> Requirement
Write out the listing below in its entirety, minus the pictures, without changing a word.

> Data segment
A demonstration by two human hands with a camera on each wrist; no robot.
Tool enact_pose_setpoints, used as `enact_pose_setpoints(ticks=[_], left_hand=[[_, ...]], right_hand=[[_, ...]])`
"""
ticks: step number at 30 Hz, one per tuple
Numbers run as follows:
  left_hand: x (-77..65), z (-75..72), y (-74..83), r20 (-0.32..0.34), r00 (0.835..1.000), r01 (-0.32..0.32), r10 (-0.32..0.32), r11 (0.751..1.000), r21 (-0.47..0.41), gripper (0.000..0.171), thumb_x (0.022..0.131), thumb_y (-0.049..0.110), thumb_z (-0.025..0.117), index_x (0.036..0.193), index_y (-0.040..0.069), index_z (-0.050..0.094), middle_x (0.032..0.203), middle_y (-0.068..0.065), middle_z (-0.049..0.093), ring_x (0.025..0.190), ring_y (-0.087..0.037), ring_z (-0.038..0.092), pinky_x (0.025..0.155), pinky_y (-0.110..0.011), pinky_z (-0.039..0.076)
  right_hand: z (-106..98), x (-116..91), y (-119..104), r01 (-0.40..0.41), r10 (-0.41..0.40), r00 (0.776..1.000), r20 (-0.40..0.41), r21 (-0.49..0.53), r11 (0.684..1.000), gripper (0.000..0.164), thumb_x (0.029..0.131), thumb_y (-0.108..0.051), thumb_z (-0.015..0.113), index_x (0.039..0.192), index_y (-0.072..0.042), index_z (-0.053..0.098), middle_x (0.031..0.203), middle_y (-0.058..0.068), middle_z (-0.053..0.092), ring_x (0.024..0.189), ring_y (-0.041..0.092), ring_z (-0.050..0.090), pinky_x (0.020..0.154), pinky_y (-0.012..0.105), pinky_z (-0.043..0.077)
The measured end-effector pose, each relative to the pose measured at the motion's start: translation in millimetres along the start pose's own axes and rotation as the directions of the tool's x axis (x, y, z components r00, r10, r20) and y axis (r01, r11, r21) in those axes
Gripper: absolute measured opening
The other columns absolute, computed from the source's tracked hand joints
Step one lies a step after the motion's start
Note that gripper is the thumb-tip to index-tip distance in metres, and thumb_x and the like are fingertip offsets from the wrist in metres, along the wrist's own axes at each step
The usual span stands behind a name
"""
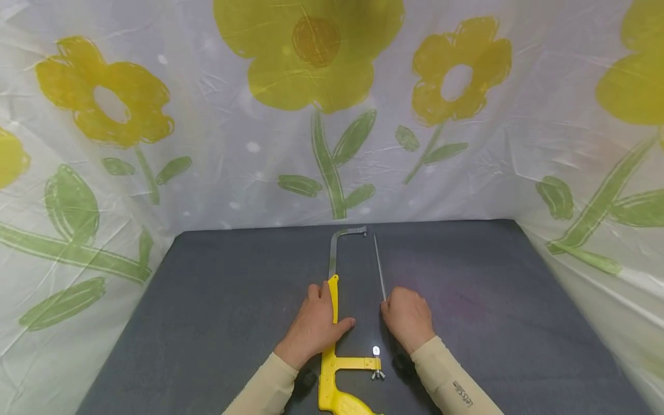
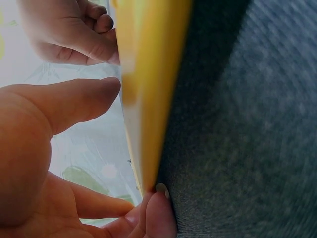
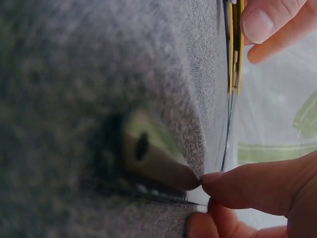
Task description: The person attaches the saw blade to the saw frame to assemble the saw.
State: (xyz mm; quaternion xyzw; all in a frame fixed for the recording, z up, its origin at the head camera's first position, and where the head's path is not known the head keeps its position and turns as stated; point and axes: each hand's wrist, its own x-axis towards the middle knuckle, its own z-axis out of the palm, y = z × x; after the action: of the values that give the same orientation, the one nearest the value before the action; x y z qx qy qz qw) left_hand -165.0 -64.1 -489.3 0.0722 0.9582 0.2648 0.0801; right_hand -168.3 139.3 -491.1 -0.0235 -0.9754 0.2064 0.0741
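Note:
A yellow hacksaw frame [image 1: 328,369] without a blade across it lies lengthwise on the dark surface, its handle cut off by the bottom edge of the head view. My left hand [image 1: 317,323] holds the middle of the frame. In the left wrist view, the fingertips [image 2: 161,213] curl at the edge of the yellow bar [image 2: 148,99] and the thumb points at its side. To the right, my right hand [image 1: 408,317] pinches a thin hacksaw blade [image 1: 380,265] near its lower part. The blade points away, roughly parallel to the frame.
A wing nut [image 1: 378,374] sits on the frame's near arm. The frame's silver far arm [image 1: 355,230] bends right. The dark grey tabletop [image 1: 228,300] meets a flower-printed plastic curtain [image 1: 233,173] at the back and sides.

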Motion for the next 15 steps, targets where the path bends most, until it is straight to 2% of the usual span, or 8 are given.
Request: enact_pose_setpoints(ticks=[8, 15], left_hand=[[-0.2, 0.3, -1.1, -0.004, 1.0, -0.017, 0.017, 1.0, -0.003, 0.107, 0.083, 0.048, 0.079, 0.157, -0.006, 0.024, 0.128, -0.021, 0.042, 0.082, -0.019, 0.048, 0.067, -0.029, 0.049], [-0.2, -0.9, -0.7, -0.004, 1.0, -0.023, 0.023, 1.0, -0.006, 0.106, 0.083, 0.047, 0.079, 0.157, -0.006, 0.024, 0.13, -0.023, 0.042, 0.083, -0.02, 0.049, 0.068, -0.031, 0.051]], right_hand=[[-0.8, -0.1, 0.0, -0.067, 0.068, 0.997, 0.044, -0.027, 0.997, 0.04, 0.087, -0.024, 0.071, 0.053, -0.014, 0.052, 0.054, 0.005, 0.053, 0.052, 0.029, 0.057, 0.049, 0.048, 0.044], [-1.7, 1.3, -0.1, -0.089, 0.091, 0.992, 0.083, -0.024, 0.996, 0.04, 0.089, -0.026, 0.071, 0.054, -0.014, 0.054, 0.055, 0.004, 0.054, 0.053, 0.026, 0.056, 0.049, 0.044, 0.043]])
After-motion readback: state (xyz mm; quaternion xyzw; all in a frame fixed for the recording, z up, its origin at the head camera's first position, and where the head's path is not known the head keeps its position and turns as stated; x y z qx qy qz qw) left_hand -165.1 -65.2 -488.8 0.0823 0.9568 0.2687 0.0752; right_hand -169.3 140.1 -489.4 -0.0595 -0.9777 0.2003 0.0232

> Response to this task
A demonstration by two human hands with a camera on each wrist; no robot.
Tool enact_pose_setpoints, used as `enact_pose_setpoints(ticks=[_], left_hand=[[_, ...]], right_hand=[[_, ...]])`
"""
ticks: step number at 30 Hz, one per tuple
Numbers run as follows:
  left_hand: x (-77..65), z (-75..72), y (-74..83), r20 (-0.32..0.34), r00 (0.835..1.000), r01 (-0.32..0.32), r10 (-0.32..0.32), r11 (0.751..1.000), r21 (-0.47..0.41), gripper (0.000..0.171), thumb_x (0.022..0.131), thumb_y (-0.049..0.110), thumb_z (-0.025..0.117), index_x (0.036..0.193), index_y (-0.040..0.069), index_z (-0.050..0.094), middle_x (0.032..0.203), middle_y (-0.068..0.065), middle_z (-0.049..0.093), ring_x (0.025..0.190), ring_y (-0.087..0.037), ring_z (-0.038..0.092), pinky_x (0.025..0.155), pinky_y (-0.110..0.011), pinky_z (-0.039..0.076)
  right_hand: z (-106..98), x (-116..91), y (-119..104), r01 (-0.40..0.41), r10 (-0.41..0.40), r00 (0.776..1.000), r20 (-0.40..0.41), r21 (-0.49..0.53), r11 (0.684..1.000), gripper (0.000..0.164), thumb_x (0.029..0.131), thumb_y (-0.108..0.051), thumb_z (-0.015..0.113), index_x (0.039..0.192), index_y (-0.072..0.042), index_z (-0.053..0.098), middle_x (0.031..0.203), middle_y (-0.058..0.068), middle_z (-0.053..0.092), ring_x (0.024..0.189), ring_y (-0.041..0.092), ring_z (-0.050..0.090), pinky_x (0.020..0.154), pinky_y (-0.012..0.105), pinky_z (-0.043..0.077)
The measured end-effector pose, each relative to the pose measured at the motion's start: translation in millimetres along the start pose's own axes and rotation as the directions of the tool's x axis (x, y, z components r00, r10, r20) and y axis (r01, r11, r21) in those axes
Gripper: absolute measured opening
The other columns absolute, computed from the source's tracked hand joints
Step one lies a step after the motion's start
Note that gripper is the thumb-tip to index-tip distance in metres, and thumb_x and the like are fingertip offsets from the wrist in metres, along the wrist's own axes at each step
The usual span stands behind a name
"""
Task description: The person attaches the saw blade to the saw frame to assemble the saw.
State: (xyz mm; quaternion xyzw; all in a frame fixed for the recording, z up, its origin at the head camera's first position, and where the head's path is not known the head keeps its position and turns as stated; point and axes: each hand's wrist, its own x-axis towards the middle knuckle, its own z-axis out of the palm, y = z × x; after the action: of the values that give the same orientation, the one nearest the value before the action; x y z qx qy qz qw) left_hand -165.0 -64.1 -489.3 0.0722 0.9582 0.2648 0.0801; right_hand -168.3 139.3 -491.1 -0.0235 -0.9754 0.2064 0.0741
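Note:
A yellow hacksaw frame [image 1: 328,369] without a blade across it lies lengthwise on the dark surface, its handle cut off by the bottom edge of the head view. My left hand [image 1: 317,323] holds the middle of the frame. In the left wrist view, the fingertips [image 2: 161,213] curl at the edge of the yellow bar [image 2: 148,99] and the thumb points at its side. To the right, my right hand [image 1: 408,317] pinches a thin hacksaw blade [image 1: 380,265] near its lower part. The blade points away, roughly parallel to the frame.
A wing nut [image 1: 378,374] sits on the frame's near arm. The frame's silver far arm [image 1: 355,230] bends right. The dark grey tabletop [image 1: 228,300] meets a flower-printed plastic curtain [image 1: 233,173] at the back and sides.
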
Motion for the next 15 steps, targets where the path bends most, until it is straight to 2% of the usual span, or 8 are given.
Request: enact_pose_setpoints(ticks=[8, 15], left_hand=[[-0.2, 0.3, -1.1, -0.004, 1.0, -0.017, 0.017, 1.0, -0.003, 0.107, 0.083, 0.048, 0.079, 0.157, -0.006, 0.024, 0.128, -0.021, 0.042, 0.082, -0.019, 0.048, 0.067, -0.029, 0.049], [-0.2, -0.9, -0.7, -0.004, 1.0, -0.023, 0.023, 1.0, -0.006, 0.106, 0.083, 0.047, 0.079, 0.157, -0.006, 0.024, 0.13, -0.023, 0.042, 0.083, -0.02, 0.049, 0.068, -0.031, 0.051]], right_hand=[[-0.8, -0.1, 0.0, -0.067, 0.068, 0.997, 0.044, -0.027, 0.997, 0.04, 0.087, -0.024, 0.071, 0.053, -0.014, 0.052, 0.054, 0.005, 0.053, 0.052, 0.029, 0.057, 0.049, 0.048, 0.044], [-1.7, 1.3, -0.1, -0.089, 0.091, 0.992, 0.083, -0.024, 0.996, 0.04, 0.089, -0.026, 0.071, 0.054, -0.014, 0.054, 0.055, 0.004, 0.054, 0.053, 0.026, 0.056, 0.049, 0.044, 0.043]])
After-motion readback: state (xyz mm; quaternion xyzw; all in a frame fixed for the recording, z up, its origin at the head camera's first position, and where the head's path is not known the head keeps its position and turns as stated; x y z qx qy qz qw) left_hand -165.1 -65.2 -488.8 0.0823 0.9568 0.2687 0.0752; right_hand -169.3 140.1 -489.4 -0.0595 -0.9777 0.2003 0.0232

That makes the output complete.